Guinée. Et monsieur Dadis est désolé !

Publié le par Un monde formidable

Guinée.Et monsieur Dadis est désolé ! par Adama Ouédraogo (L’obervateur. Ouagadougou. 30/09/09)"Bain de sang à Conakry. Les militaires ont utilisé leurs armes et tiré à balles réelles sur des manifestants qui s’étaient regroupés dans le plus grand stade de la capitale guinéenne pour dénoncer la possible candidature du chef de la junte, le capitaine Moussa Dadis Camara, à la présidentielle prévue en janvier".

Depuis le lundi 28 septembre, date anniversaire de l’indépendance de la Guinée en 1958, c’est l’information africaine principale qui passe en boucle sur les chaînes de télévision, montrant des images choquantes et révoltantes de corps blessés ou inertes. Cette tuerie heurte davantage la sensibilité avec l’attitude désinvolte de Dadis qui, toute honte bue, a osé déclarer hier sur les ondes de RFI qu’il n’était pas sur les lieux, mais dans son bureau et que l’armée guinéenne est incontrôlable. Avant d’ajouter avec une légèreté déconcertante qu’il est très franchement désolé face à cet événement malheureux.

On dit souvent que quand ce que vous devez dire n’est pas plus lourd que le silence, il vaut mieux se taire et, à l’évidence, l’interviewé d’hier matin aurait dû se garder de parler si c’était pour débiter pareilles inepties. Ces déclarations hasardeuses traduisent, en réalité, un aveu de faiblesse et d’impuissance. Car, si le chef suprême des armées avoue lui-même ne pas maîtriser ses éléments, nul doute que le pays va à vau-l’eau avec toutes les dérives qu’on peut imaginer.

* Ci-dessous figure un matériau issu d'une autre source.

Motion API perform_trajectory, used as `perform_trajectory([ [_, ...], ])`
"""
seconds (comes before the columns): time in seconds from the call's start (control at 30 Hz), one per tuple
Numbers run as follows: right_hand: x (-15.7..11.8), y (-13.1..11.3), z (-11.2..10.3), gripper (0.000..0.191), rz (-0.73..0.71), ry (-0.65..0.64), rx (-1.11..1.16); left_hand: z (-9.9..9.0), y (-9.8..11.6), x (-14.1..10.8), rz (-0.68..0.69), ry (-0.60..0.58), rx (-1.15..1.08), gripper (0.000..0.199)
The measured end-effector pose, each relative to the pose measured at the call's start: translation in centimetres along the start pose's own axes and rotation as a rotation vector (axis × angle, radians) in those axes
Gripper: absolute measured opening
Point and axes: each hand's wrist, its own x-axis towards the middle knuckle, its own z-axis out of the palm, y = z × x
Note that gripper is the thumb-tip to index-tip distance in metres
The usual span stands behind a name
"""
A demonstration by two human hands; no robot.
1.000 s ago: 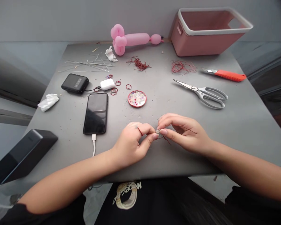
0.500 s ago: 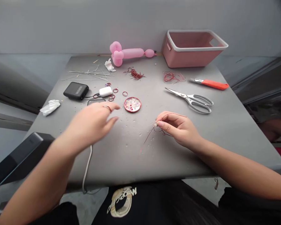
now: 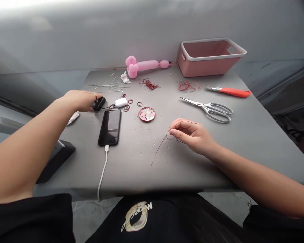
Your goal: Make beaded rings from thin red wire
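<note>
My left hand (image 3: 81, 100) reaches to the far left of the table, its fingers over the black power bank (image 3: 99, 103) and gripping it; a short cable links that to a white earbud case (image 3: 121, 102). My right hand (image 3: 188, 135) is pinched on a thin dark red cord (image 3: 159, 149) with a small pale bead (image 3: 168, 133) at the fingertips. One end of the cord hangs down to the left, and another lies over the fingers. A round red-rimmed dish (image 3: 147, 114) of small beads sits between the hands.
A phone (image 3: 109, 127) on a white cable lies nearer me. Scissors (image 3: 205, 108), an orange utility knife (image 3: 229, 91) and tangled red cord (image 3: 188, 86) are at the right. Behind stand a pink bin (image 3: 205, 65) and a pink balloon (image 3: 147, 65). A dark box (image 3: 57, 162) stands front left.
My left hand has moved left and away from me, from beside the bead dish to the power bank, uncovering the phone. My right hand keeps its pinch on the cord. The view has shifted slightly.
</note>
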Motion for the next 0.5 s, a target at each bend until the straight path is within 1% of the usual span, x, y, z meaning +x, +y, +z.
perform_trajectory([
  [0.07,0.0,0.0,-0.1,0.023,-0.022,0.008,0.013,-0.1,-0.1,0.1,-0.003,-0.084,0.062,0.07],
  [0.13,0.0,-0.1,-0.1,0.022,-0.034,0.013,0.026,-0.3,-0.3,0.1,0.003,-0.144,0.128,0.069],
  [0.23,0.1,0.0,-0.1,0.023,-0.033,0.023,0.041,-0.6,-0.6,0.2,0.012,-0.187,0.242,0.064],
  [0.33,0.1,0.1,-0.1,0.024,-0.026,0.04,0.044,-0.7,-0.5,0.4,0.01,-0.187,0.275,0.065],
  [0.4,0.2,0.2,0.0,0.025,-0.03,0.05,0.032,-0.5,0.6,0.2,0.037,-0.165,0.265,0.065],
  [0.43,0.2,0.3,0.0,0.025,-0.038,0.058,0.019,-0.3,1.6,-0.2,0.066,-0.152,0.255,0.064],
  [0.5,0.3,0.4,0.2,0.023,-0.078,0.08,-0.024,0.7,4.7,-1.7,0.129,-0.102,0.226,0.054],
])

C’est quel genre d’officier d’ailleurs qui, au lieu d’assumer courageusement les dérives de ses troupes quitte à sévir après, passe le temps à répéter : "Je n’étais pas sur place" Bien sûr que le président n’a pas appuyé lui-même sur la détente. Pour autant, il n’est pas moins coupable que ses sbires qui ont massacré dans un espace clos de pauvres civils aux mains nues.

Dans tous les cas, ces militaires guinéens ressemblent à leur patron, le capitaine Moussa Dadis Camara, qui s’illustre chaque jour par ses excès de colère et son autoritarisme. Pourtant, le n°1 guinéen, dès sa prise du pouvoir le 23 décembre 2008 suite au décès du président Conté, avait, avec son Conseil national pour la démocratie et le développement (CNDD), affiché de bonnes intentions : nettoyer la maison guinéenne en mettant fin à la corruption et à la mal gouvernance.

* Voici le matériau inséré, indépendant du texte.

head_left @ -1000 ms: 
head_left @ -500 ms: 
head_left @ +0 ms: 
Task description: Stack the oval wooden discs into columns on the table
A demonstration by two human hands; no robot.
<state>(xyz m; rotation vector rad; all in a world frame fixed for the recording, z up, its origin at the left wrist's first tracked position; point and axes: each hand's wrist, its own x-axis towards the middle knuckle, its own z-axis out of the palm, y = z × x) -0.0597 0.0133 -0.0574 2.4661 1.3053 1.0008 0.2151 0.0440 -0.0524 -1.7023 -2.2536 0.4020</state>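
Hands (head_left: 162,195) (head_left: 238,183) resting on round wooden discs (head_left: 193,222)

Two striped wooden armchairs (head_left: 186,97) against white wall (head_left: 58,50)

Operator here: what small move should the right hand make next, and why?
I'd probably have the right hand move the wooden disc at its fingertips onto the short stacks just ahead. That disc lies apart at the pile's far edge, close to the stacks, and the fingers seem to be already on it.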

Et voilà l’homme qui disait ne pas être assoiffé du "naam" pris par les vertiges du fauteuil présidentiel neuf petits mois seulement après s’y être assis, à tel point qu’il veuille s’y éterniser en organisant une élection à laquelle il serait candidat. C’est justement pour empêcher cette candidature que les militants de l’opposition se sont fait piéger dans l’enceinte de la cuvette du football.

Le bilan provisoire (en constante évolution), faisait état, hier, de plus de 150 cadavres. Maintenant on fait quoi ? On peut faire tuer autant de ses compatriotes et continuer à régner comme si de rien n’était ? Espérons en tout cas que ce carnage sera une source de sagesse pour le leader du CNDD afin d’éviter au peuple martyr de Guinée un autre régime à l’image des précédents sous le règne de Sékou Touré et de Lansana Conté. A défaut, il persistera dans l’erreur, ce qui pourrait lui coûter cher.

C’est nous qui sommes désolés, Monsieur Dadis. On se doutait déjà après quelques semaines d’exercice du pouvoir que vous n’aviez pas l’étoffe d’un dirigeant, on se convainc maintenant que, dans l’intérêt de la Guinée et du vôtre, il vous faut remettre au plus vite la charge, qui pèse manifestement trop lourd sur vos épaules.